Aim of the exercise - Given the material below, output exactly the lines from the line with "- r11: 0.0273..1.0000" to the line with "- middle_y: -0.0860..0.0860", both ends included, and no other lines.
BEGIN
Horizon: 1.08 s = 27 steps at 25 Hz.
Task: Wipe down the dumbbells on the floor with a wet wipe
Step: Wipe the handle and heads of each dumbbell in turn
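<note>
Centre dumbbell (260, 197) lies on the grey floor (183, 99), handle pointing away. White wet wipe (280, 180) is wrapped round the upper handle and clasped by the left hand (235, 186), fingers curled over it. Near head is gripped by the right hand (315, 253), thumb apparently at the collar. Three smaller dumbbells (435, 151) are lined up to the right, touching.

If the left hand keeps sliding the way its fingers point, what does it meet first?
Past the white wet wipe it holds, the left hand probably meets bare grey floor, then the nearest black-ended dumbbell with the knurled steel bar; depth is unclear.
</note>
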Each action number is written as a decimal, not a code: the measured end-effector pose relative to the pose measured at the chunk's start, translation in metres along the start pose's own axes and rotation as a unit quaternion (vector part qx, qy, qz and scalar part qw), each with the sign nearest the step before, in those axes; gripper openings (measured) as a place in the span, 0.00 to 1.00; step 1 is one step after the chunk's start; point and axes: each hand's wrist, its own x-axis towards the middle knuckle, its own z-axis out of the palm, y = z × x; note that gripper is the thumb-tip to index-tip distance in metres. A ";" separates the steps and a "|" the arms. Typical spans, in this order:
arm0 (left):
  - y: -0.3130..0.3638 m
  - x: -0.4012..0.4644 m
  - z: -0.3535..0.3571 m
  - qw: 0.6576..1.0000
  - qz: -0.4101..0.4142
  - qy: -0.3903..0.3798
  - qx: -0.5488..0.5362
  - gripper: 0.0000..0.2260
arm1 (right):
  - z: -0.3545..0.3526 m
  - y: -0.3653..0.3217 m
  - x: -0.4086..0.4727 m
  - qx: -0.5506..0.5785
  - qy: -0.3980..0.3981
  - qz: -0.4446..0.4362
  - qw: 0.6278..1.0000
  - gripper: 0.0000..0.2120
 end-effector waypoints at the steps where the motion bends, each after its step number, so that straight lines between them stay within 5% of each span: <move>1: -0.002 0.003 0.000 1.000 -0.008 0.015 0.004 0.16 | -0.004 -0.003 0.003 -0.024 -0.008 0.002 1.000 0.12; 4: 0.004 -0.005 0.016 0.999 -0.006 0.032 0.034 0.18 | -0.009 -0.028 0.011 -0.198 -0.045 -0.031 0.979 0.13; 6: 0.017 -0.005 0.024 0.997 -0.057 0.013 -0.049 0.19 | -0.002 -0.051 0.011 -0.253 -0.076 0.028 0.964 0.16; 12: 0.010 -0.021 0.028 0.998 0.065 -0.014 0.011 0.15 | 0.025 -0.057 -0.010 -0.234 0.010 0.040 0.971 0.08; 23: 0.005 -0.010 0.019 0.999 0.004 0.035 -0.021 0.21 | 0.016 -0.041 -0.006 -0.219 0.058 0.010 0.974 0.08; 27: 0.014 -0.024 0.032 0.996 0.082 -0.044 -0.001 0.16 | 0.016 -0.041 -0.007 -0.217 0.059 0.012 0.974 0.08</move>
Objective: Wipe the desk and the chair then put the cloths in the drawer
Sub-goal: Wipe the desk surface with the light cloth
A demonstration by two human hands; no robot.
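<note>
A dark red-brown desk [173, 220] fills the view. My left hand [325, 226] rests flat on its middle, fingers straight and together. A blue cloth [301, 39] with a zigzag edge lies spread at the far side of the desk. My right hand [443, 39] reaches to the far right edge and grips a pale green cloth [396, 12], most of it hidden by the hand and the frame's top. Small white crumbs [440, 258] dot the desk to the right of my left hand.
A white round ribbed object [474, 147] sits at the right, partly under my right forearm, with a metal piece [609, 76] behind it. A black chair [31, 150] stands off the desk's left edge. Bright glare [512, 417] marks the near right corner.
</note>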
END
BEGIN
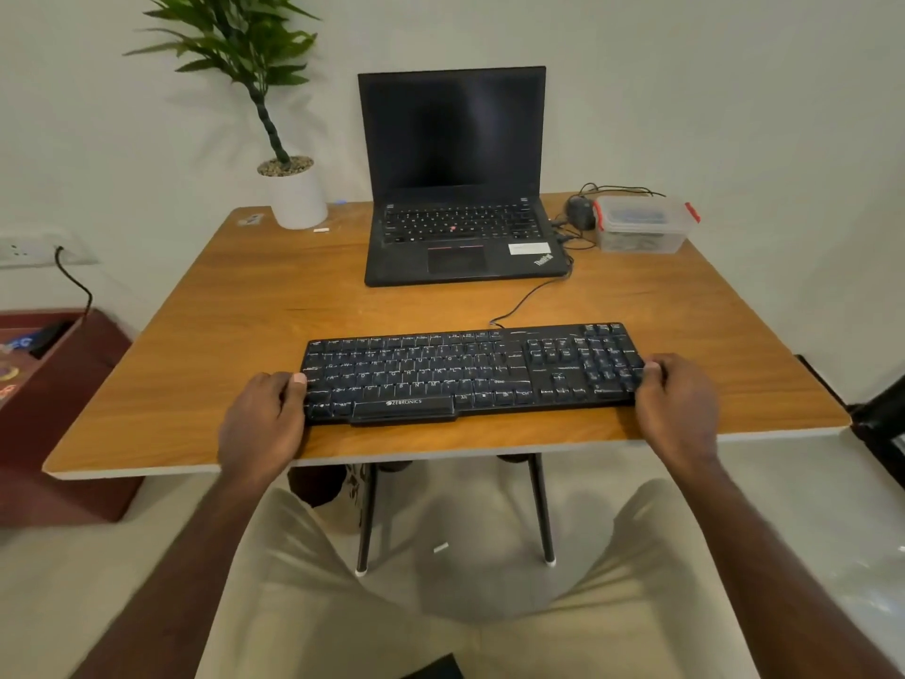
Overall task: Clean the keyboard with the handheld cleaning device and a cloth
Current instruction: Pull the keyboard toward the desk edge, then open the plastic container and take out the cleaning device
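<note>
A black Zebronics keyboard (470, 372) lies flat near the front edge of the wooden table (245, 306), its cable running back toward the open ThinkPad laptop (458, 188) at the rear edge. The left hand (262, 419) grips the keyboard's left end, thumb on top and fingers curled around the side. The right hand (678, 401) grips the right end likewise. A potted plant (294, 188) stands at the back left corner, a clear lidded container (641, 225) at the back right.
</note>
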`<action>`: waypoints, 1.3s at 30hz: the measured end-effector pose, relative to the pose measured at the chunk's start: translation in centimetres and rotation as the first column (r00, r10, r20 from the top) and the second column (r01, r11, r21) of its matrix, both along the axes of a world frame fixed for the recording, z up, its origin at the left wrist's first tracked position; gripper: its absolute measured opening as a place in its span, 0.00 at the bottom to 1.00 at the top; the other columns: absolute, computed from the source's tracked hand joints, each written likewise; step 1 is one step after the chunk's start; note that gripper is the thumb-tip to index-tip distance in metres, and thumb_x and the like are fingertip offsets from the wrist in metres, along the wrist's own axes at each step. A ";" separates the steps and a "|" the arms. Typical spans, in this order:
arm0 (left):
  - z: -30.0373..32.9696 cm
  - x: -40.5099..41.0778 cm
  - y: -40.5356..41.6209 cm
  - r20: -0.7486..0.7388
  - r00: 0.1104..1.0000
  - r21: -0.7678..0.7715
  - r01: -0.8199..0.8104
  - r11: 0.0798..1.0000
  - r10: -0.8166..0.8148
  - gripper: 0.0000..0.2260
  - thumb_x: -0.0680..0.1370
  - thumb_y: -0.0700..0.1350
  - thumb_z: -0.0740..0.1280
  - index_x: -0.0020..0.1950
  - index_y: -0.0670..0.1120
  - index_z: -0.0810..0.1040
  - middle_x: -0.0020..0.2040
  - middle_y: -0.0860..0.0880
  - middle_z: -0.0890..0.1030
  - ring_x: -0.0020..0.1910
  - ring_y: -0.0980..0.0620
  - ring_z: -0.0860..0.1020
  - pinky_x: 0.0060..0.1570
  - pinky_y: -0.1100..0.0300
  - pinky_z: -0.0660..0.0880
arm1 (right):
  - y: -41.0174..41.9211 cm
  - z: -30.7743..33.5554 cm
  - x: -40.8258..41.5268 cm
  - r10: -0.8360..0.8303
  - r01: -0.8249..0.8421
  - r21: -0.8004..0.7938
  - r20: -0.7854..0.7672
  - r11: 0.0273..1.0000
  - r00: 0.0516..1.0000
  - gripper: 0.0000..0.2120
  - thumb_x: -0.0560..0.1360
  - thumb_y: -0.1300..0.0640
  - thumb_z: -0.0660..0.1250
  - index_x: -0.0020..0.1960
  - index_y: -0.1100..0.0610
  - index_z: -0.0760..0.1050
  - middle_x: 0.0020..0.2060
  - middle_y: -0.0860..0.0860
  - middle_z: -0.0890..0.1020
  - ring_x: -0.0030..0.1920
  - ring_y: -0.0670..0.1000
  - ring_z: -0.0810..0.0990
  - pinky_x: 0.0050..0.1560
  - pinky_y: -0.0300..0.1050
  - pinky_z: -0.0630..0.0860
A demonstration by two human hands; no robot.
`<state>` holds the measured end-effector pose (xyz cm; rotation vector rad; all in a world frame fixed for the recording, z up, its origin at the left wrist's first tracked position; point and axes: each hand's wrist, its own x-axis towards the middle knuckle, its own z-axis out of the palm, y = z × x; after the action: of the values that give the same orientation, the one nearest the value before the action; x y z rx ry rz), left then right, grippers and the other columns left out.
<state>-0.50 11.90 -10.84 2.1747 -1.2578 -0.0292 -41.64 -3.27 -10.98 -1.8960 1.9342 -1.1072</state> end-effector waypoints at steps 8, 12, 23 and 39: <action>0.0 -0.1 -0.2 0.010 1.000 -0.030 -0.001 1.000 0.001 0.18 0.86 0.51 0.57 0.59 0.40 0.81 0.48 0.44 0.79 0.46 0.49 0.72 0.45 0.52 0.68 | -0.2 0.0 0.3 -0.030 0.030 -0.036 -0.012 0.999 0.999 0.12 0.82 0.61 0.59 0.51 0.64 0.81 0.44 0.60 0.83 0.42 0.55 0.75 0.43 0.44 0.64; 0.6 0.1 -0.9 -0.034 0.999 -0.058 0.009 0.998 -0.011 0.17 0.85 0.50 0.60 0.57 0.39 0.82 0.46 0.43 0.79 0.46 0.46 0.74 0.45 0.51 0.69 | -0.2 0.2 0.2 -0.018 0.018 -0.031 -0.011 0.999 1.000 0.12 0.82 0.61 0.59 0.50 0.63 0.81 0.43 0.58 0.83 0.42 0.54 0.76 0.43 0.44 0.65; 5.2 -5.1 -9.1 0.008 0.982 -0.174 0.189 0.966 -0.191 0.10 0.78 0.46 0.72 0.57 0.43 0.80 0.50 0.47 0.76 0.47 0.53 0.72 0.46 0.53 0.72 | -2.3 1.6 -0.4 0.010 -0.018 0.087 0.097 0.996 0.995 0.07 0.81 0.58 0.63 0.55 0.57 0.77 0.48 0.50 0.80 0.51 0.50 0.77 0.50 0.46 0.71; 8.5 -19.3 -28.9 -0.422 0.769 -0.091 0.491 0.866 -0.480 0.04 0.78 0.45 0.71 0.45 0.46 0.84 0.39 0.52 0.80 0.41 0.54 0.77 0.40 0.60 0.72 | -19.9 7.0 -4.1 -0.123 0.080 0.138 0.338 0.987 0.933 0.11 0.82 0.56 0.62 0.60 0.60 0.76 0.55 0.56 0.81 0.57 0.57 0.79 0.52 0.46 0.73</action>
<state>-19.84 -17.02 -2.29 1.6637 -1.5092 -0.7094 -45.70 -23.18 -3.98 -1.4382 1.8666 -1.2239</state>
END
Solution -
  - r11: 0.0273..1.0000
  - r00: 0.0516..1.0000
  - gripper: 0.0000..0.2120
  - thumb_x: -0.0560..0.1360
  - thumb_y: -0.1300..0.0640
  - thumb_z: -0.0660..0.1250
  - index_x: -0.0020..0.1960
  - index_y: -0.1100..0.0610
  - index_z: -0.0760..0.1050
  - middle_x: 0.0020..0.2060
  - middle_y: -0.0860..0.0860

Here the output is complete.